An exact copy of the data is needed, but without any of its images.

────────────────────────────────────────

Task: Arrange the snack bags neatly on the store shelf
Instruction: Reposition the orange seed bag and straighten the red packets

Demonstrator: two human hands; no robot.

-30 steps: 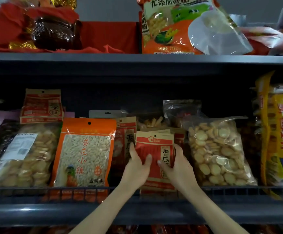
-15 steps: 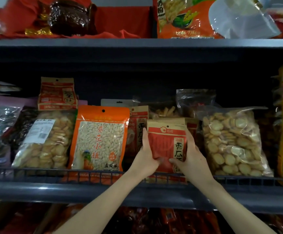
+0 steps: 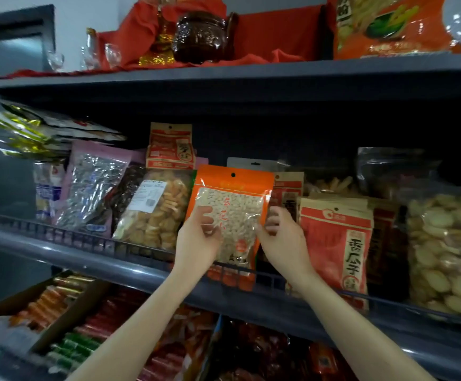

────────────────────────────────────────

> _Answer area_:
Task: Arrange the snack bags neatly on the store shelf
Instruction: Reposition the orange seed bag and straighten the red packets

Demonstrator: two human hands; no robot.

-30 steps: 
-15 steps: 
+0 steps: 

This exercise is done.